The build runs in a fixed order and every layer has a job. The bread is a broodje or a flatbread-style Turks brood, split and often warmed so it stays pliable. The falafel goes in first, ideally fried to order so the crust is crisp and the inside stays green and moist from ground chickpea, herbs, and spice, then usually split or pressed so the roll closes flat instead of rolling apart. Salad follows, typically shredded lettuce, tomato, onion, and cabbage, providing the crunch and freshness that a fried filling needs. Sauce goes on last, commonly garlic sauce, tahini, or a chili sauce, run along the length so every bite is dressed. This is where a careful build separates from a careless one: fritters fried fresh and crisp rather than reheated to a dry crumbly core, salad that is actually fresh, and sauce distributed evenly. A sloppy version shows up with greasy or hard pre-fried balls, tired watery salad, and a single blob of sauce in one corner. Good execution is frying with attention and keeping the salad-to-falafel-to-sauce balance in proportion.
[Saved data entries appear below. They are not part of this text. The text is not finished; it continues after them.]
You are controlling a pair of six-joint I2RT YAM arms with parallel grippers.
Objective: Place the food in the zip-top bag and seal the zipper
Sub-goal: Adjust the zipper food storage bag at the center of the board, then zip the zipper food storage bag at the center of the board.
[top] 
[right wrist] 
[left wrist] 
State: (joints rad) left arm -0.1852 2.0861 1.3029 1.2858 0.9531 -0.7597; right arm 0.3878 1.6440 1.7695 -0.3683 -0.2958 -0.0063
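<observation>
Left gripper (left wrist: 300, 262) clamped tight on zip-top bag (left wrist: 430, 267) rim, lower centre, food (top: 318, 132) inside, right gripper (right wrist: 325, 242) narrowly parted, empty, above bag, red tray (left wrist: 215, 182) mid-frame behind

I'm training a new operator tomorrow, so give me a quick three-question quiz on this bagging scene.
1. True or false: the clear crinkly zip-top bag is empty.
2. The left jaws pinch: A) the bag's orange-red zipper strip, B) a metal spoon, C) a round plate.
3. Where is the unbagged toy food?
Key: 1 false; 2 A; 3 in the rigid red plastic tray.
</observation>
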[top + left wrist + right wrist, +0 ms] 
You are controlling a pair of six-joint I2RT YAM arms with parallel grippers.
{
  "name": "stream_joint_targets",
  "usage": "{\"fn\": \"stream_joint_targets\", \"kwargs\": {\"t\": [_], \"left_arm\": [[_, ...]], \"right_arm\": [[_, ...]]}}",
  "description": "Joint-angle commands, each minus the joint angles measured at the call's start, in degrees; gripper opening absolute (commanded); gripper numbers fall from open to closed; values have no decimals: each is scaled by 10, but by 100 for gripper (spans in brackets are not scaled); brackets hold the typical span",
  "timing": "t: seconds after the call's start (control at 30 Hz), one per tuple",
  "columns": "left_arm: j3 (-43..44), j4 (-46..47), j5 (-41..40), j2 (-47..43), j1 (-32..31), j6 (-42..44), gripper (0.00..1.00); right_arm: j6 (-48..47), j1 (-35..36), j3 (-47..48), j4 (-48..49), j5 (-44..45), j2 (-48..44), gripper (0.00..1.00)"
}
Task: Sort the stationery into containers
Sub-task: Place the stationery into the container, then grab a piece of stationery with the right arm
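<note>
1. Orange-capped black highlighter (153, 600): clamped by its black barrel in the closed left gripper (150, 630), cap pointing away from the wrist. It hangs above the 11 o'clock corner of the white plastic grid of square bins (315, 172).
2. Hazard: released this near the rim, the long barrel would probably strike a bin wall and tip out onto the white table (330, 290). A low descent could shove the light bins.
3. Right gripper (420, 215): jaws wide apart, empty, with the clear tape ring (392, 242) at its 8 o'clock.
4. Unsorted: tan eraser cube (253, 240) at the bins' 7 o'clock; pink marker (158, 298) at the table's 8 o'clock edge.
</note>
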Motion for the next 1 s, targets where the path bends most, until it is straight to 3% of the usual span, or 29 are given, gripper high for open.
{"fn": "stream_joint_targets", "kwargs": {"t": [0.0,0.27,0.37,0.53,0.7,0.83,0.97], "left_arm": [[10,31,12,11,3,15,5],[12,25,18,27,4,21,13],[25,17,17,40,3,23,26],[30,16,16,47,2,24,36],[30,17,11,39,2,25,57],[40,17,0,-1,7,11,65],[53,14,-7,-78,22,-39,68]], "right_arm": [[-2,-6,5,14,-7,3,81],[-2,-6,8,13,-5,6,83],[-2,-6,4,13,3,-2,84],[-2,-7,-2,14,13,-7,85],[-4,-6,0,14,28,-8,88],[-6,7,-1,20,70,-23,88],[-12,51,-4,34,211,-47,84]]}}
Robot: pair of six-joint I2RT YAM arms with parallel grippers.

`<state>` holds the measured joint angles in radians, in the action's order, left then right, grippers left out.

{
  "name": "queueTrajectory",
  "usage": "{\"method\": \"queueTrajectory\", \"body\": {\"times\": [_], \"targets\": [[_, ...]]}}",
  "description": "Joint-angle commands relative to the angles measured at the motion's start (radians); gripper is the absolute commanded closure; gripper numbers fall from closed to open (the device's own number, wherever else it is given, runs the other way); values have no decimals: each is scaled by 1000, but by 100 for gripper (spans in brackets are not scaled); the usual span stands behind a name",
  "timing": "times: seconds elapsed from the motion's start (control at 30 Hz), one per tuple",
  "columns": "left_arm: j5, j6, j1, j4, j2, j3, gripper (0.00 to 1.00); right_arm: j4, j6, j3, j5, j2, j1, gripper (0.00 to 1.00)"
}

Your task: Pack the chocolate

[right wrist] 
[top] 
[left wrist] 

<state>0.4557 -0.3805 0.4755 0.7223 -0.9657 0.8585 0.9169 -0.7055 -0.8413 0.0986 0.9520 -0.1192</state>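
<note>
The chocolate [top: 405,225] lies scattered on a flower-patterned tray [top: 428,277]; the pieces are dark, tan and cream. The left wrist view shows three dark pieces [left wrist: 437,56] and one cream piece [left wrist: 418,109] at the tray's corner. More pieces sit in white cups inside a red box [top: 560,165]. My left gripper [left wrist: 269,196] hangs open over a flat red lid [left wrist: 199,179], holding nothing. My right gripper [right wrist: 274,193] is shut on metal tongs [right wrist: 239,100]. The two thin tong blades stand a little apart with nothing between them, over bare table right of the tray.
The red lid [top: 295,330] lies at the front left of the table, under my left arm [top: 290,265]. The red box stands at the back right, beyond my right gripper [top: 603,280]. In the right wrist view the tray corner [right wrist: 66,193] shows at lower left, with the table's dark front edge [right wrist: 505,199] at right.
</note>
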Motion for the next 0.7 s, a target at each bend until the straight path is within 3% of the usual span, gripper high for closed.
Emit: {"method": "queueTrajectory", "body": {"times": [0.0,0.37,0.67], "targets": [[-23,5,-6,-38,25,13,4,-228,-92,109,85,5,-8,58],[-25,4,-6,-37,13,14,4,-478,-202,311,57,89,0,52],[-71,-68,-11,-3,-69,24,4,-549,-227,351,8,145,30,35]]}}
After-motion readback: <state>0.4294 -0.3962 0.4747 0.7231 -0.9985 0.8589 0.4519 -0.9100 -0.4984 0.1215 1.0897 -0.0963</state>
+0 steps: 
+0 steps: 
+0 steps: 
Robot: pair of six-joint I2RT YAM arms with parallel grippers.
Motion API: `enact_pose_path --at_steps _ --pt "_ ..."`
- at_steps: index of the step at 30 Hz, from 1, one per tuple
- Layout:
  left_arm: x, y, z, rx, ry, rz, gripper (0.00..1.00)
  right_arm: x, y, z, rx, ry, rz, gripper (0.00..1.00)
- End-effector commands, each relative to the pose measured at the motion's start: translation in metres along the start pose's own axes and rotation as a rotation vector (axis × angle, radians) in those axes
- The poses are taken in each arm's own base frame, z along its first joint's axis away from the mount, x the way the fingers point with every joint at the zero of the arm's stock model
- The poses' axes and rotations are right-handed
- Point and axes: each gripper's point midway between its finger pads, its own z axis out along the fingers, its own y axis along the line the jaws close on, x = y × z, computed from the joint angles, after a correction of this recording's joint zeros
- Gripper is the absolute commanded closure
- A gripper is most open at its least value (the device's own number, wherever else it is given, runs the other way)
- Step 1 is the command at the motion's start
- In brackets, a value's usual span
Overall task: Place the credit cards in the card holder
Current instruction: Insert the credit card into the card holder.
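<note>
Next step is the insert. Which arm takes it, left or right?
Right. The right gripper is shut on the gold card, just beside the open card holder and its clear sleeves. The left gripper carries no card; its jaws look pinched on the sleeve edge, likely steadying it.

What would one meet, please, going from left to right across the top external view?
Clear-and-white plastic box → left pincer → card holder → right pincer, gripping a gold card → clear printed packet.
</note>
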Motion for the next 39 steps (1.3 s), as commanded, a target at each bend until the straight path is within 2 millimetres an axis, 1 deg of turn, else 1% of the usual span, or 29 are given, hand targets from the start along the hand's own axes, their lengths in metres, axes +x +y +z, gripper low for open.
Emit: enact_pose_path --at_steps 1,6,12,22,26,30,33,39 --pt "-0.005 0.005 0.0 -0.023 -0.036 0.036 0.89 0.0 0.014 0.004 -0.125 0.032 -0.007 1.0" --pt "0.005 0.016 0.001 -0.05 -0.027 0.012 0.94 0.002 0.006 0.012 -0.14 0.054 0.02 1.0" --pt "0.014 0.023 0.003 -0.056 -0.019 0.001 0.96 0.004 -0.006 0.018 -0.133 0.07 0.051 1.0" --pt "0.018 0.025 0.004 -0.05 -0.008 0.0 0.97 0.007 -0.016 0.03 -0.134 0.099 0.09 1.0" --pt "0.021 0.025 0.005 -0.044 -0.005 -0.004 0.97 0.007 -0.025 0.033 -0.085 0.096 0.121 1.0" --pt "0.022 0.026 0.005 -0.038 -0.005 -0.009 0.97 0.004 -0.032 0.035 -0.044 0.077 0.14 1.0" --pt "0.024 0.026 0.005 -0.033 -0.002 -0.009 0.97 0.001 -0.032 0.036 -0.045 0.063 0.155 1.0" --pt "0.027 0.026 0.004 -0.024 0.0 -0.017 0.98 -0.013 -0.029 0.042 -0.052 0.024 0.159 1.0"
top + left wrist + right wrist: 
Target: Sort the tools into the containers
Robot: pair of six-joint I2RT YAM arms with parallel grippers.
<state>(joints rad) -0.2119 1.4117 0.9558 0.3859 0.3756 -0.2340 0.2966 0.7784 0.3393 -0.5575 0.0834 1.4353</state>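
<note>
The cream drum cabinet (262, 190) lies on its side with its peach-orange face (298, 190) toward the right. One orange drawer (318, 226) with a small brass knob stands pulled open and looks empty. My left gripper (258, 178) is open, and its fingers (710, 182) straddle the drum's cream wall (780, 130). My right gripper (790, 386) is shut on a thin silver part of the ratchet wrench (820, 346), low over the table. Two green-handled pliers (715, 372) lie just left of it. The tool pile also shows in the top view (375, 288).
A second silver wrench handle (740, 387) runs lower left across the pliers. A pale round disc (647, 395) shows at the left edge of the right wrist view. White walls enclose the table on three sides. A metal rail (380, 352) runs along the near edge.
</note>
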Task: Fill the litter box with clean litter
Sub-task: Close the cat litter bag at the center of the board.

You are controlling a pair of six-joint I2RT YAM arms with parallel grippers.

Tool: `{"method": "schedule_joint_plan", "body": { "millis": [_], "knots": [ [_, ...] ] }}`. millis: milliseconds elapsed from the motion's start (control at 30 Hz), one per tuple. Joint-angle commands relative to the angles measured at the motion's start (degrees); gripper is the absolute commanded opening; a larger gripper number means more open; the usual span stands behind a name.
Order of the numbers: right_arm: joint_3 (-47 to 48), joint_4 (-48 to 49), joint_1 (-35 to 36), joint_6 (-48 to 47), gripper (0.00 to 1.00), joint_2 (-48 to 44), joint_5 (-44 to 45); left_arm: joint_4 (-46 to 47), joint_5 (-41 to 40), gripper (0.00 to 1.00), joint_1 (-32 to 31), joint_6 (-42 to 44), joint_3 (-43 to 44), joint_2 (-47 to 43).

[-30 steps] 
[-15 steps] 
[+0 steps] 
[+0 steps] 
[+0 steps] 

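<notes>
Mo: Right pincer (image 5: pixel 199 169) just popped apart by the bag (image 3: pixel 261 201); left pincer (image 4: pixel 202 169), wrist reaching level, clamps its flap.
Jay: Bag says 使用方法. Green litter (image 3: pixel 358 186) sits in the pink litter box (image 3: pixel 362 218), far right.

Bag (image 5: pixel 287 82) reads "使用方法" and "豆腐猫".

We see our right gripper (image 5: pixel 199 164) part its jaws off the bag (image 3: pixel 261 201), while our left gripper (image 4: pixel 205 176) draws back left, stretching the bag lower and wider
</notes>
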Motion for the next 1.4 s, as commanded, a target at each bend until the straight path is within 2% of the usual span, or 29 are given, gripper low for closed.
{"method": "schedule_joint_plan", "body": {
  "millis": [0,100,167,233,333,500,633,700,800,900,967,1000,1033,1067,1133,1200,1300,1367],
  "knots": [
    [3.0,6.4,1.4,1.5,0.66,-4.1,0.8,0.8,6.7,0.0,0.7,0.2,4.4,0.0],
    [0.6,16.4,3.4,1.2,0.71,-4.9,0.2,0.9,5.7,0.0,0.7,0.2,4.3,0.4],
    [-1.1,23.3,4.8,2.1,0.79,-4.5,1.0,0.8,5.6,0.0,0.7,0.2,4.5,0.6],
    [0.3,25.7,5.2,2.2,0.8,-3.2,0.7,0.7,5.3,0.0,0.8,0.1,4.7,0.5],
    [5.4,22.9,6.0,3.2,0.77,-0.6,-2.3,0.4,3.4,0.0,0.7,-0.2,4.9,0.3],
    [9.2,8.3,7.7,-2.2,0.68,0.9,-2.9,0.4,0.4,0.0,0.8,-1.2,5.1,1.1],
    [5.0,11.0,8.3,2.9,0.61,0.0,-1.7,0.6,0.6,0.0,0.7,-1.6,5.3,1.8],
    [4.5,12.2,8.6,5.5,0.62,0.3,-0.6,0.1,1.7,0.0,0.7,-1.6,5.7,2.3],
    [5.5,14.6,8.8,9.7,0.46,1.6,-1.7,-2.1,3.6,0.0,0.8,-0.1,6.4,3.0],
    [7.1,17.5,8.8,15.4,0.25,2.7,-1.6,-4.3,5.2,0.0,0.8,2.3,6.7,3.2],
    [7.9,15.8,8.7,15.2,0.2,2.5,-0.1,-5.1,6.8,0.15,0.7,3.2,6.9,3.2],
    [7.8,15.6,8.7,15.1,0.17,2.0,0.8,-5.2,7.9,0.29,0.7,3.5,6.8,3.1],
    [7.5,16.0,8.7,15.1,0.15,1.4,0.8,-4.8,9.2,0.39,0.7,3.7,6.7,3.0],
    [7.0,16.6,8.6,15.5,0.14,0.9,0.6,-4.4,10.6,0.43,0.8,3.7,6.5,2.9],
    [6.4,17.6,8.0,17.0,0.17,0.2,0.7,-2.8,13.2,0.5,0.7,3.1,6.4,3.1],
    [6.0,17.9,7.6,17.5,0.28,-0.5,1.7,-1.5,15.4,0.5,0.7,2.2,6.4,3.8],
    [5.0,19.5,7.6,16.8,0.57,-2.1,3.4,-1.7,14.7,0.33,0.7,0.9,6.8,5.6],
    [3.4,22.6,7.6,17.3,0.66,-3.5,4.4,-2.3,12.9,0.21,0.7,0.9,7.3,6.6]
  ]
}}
Variation is mostly bread and sauce. In a flatbread it eats more like a wrap; in a crusty roll it is firmer and more sandwich-like. Hummus, pickled vegetables, or grilled aubergine are common additions that push it richer or sourer, and the tahini-versus-garlic-sauce choice swings the whole thing. The wider international wing of the Dutch sandwich counter it sits in, the broodje internationaal, spans many imported builds and deserves its own article rather than being crowded in here. At its best the Broodje Falafel is judged on three things: fritters fried crisp outside and moist inside, salad with real crunch, and sauce spread so the whole roll, rather than one bite alone, is dressed.